WHAT IS NEEDED → Set down, exactly as written, the lines from the top of the data to the line that holds "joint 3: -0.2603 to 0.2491", and omit the pictures.

[[ DATASET EXCERPT, beginning ]]

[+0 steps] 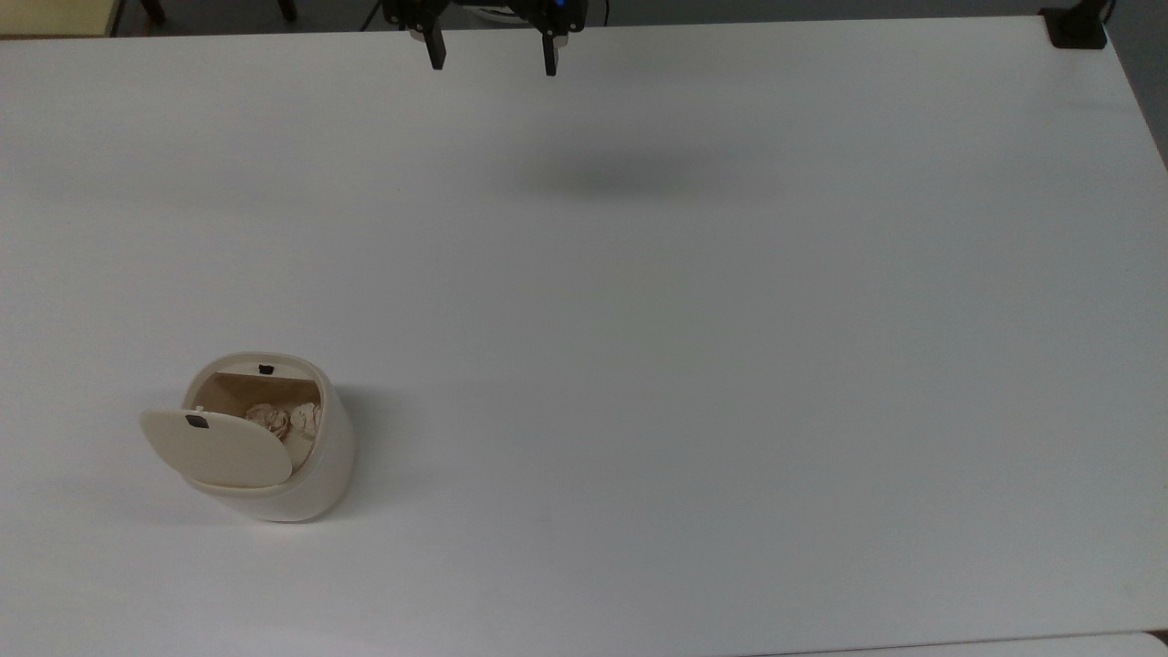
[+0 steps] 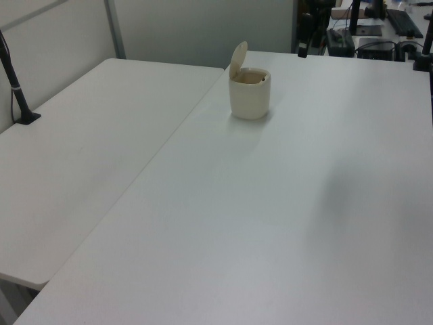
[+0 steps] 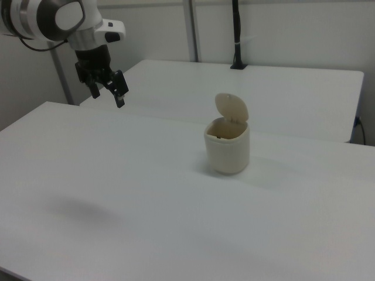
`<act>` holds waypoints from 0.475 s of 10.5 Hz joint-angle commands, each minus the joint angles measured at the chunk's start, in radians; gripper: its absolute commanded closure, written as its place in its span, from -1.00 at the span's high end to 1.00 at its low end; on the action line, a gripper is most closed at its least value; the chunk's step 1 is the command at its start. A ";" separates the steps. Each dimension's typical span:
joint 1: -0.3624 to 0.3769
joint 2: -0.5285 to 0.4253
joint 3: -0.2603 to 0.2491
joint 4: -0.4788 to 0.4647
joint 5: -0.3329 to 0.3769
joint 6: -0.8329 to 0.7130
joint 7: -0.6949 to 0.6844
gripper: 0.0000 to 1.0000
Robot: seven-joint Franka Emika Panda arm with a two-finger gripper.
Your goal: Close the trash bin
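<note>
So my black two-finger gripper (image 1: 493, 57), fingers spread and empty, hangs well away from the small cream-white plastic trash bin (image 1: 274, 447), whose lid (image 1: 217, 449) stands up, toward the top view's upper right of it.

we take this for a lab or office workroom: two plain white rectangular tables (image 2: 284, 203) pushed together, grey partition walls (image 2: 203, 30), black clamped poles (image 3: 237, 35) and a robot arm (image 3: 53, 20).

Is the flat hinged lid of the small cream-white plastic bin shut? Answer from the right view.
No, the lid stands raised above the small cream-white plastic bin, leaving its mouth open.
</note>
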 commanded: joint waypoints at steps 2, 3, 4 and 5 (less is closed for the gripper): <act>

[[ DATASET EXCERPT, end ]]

WRITTEN SOLUTION →
[+0 steps] 
[+0 steps] 
[+0 steps] 
`<act>` holds waypoints from 0.475 s of 10.5 Hz joint-angle commands, each minus the joint angles measured at the chunk's start, in radians; gripper: its absolute commanded closure, written as its place in its span, from -1.00 at the span's high end to 1.00 at its low end; on the action line, a gripper is most closed at its least value; the chunk's step 1 is the command at its start. A ";" separates the steps. Each dimension's typical span:
joint 1: -0.3624 to 0.3769
joint 2: -0.5285 to 0.4253
joint 3: -0.2603 to 0.2491

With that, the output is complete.